• About this exercise:
Copy exactly, and only, the lines between the start of the entries below and the line containing "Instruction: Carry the", both inclusive. Omit pictures.

(Stored records)

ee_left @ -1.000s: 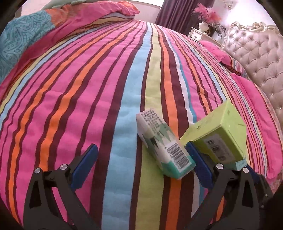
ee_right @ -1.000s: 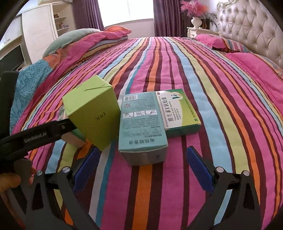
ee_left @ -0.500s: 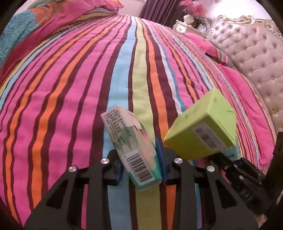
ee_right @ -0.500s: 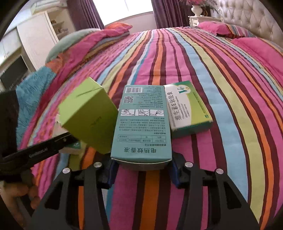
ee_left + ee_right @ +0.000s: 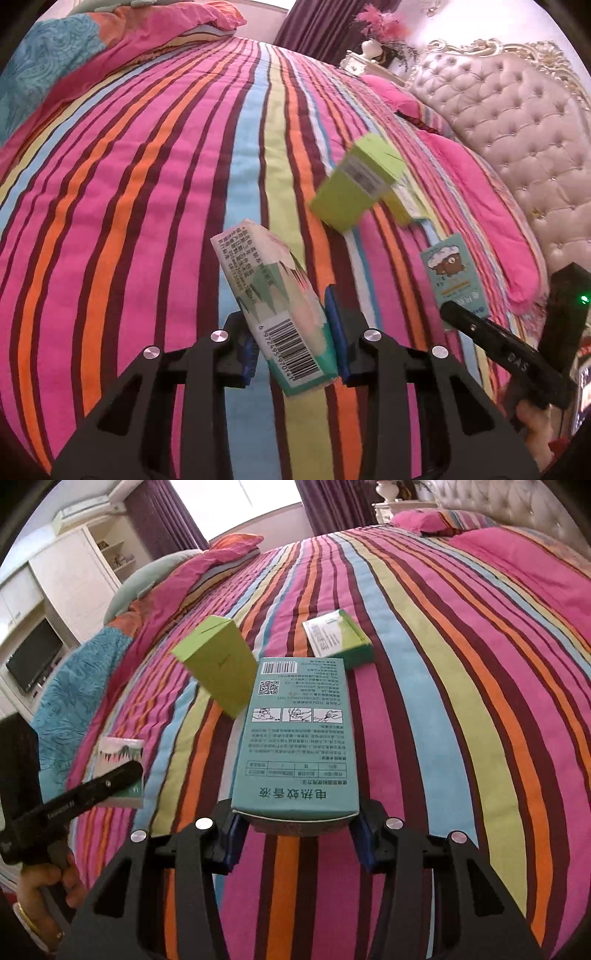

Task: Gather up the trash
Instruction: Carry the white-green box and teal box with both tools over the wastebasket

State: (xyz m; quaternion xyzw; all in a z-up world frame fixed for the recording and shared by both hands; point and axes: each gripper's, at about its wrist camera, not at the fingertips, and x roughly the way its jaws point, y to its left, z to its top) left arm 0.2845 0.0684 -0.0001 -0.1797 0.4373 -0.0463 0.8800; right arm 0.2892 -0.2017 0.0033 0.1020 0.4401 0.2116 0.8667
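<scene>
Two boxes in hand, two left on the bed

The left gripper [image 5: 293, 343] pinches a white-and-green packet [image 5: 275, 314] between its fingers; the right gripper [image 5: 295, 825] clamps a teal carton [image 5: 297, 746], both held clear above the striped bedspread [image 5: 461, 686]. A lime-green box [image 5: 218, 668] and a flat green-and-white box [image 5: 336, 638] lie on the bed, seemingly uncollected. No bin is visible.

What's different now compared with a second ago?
Both grippers closed on boxes and lifted them: the left gripper took the white-green pack, the right gripper the teal box. The lime box tipped. The green-white box stayed put.
</scene>
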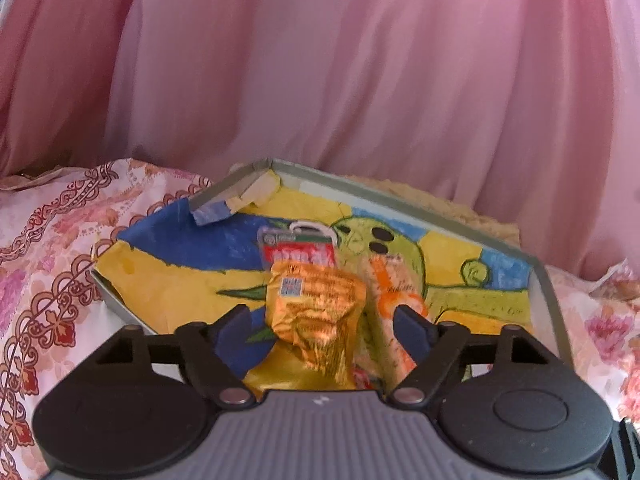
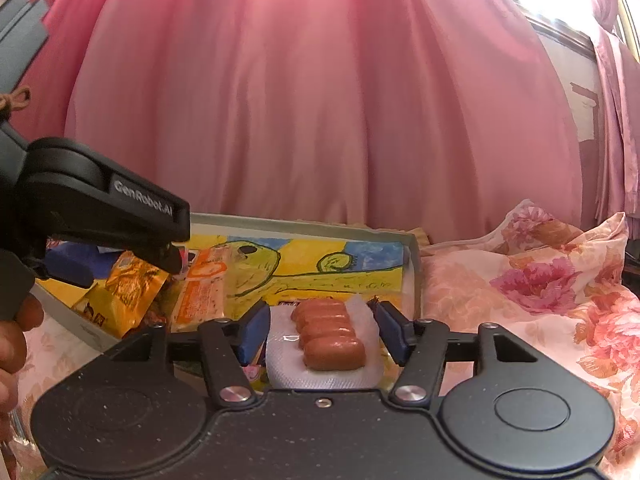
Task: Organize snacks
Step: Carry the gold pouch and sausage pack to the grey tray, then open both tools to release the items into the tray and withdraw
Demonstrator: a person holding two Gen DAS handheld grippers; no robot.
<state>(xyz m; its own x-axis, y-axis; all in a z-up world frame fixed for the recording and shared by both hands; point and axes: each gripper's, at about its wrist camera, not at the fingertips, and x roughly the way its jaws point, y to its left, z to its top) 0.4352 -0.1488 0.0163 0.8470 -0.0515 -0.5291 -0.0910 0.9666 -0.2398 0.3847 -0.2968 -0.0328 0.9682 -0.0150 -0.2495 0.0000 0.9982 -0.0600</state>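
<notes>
A shallow grey box (image 1: 400, 199) lined with a yellow, blue and green drawing lies on floral bedding. In it are a crinkled orange foil packet (image 1: 316, 308) (image 2: 128, 292), a long orange-and-white packet (image 1: 394, 300) (image 2: 204, 292) and a red-and-grey packet (image 1: 298, 250) with a hang hole. My left gripper (image 1: 324, 328) (image 2: 128, 268) hovers open over the foil packet, with gaps on both sides. My right gripper (image 2: 323, 330) is shut on a clear pack of small sausages (image 2: 330, 336) above the near right corner of the grey box (image 2: 300, 226).
A pink curtain (image 1: 360, 80) hangs close behind the box. Floral bedding (image 2: 540, 300) rises in folds to the right and lies flat on the left (image 1: 48, 280). A person's hand (image 2: 16, 320) holds the left gripper's handle. The box's left corner flap (image 1: 240, 196) is torn.
</notes>
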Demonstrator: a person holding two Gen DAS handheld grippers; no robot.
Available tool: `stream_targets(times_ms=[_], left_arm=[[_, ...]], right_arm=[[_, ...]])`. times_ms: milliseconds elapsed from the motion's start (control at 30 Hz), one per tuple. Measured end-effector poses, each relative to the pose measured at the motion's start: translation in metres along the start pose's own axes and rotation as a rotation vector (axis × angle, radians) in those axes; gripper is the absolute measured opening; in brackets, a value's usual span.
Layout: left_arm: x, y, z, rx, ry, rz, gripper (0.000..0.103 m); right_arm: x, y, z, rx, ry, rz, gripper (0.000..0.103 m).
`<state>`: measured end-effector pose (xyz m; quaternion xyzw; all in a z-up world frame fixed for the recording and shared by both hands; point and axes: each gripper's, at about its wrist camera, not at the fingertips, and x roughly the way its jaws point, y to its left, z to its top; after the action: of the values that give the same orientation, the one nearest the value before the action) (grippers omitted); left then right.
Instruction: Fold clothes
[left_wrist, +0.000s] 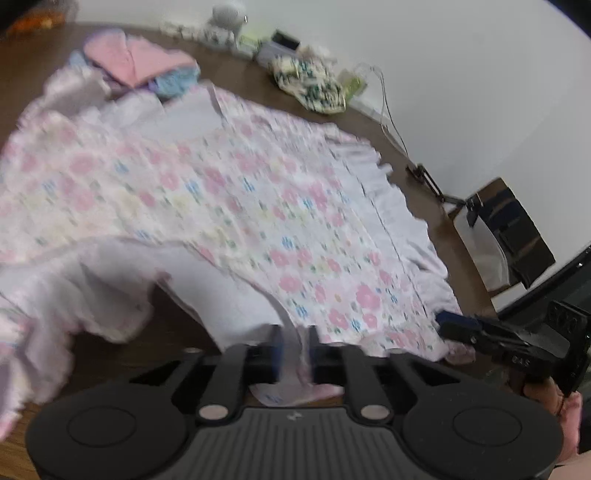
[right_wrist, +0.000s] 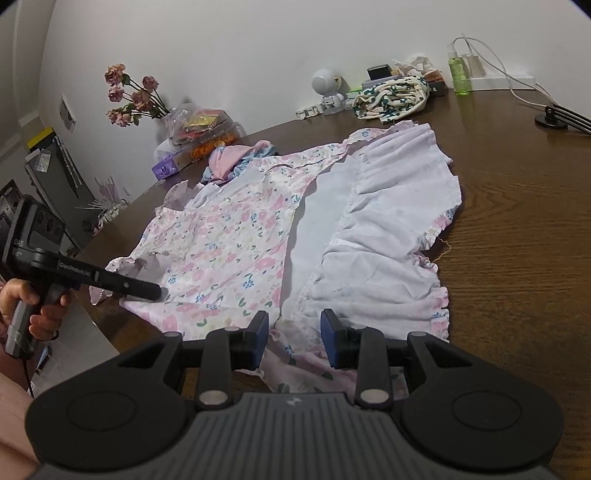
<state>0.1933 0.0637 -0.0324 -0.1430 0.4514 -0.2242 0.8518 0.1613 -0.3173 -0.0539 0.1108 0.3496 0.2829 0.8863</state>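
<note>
Brown wood table (right_wrist: 517, 258), white wall behind. Floral dress (right_wrist: 229, 243) lies spread across the middle, pale underside of its ruffled skirt folded over on the right half. Left gripper (left_wrist: 294, 350) pinched on the dress hem at the near-left edge, cloth between its pads. Right gripper (right_wrist: 294, 338) parted wide over the near hem — nothing in it. Bare wood to the right; folded pink stack (left_wrist: 136, 62) and patterned cloth (right_wrist: 391, 96) along the far edge.

Two low wrist views close over the dress (right_wrist: 236, 243), facing across it; left view apparently motion-blurred.
</note>
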Motion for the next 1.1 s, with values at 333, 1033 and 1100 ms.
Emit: stream_targets(times_ms=[333,1033,1100], left_arm=[[-0.042,-0.044,-0.022,0.484,-0.215,0.365,0.097],[-0.034,-0.072,-0.091,0.845,-0.193,0.413,0.093],[-0.031,-0.073,-0.094,0.887,-0.18,0.431,0.09]], right_arm=[[-0.024,0.039,0.0,-0.242,-0.006,-0.157,0.094],[-0.022,0.105,-0.045,-0.874,0.106,-0.408,0.092],[-0.016,0.11,-0.046,-0.926,0.124,-0.399,0.089]])
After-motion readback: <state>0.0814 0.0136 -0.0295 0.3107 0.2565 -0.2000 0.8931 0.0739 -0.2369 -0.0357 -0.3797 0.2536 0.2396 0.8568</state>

• Answer to this exercise:
ee_left @ -1.000s: 
ee_right @ -1.000s: 
ee_left @ -0.500s: 
ee_right @ -0.500s: 
ee_left + ee_right @ +0.000s: 

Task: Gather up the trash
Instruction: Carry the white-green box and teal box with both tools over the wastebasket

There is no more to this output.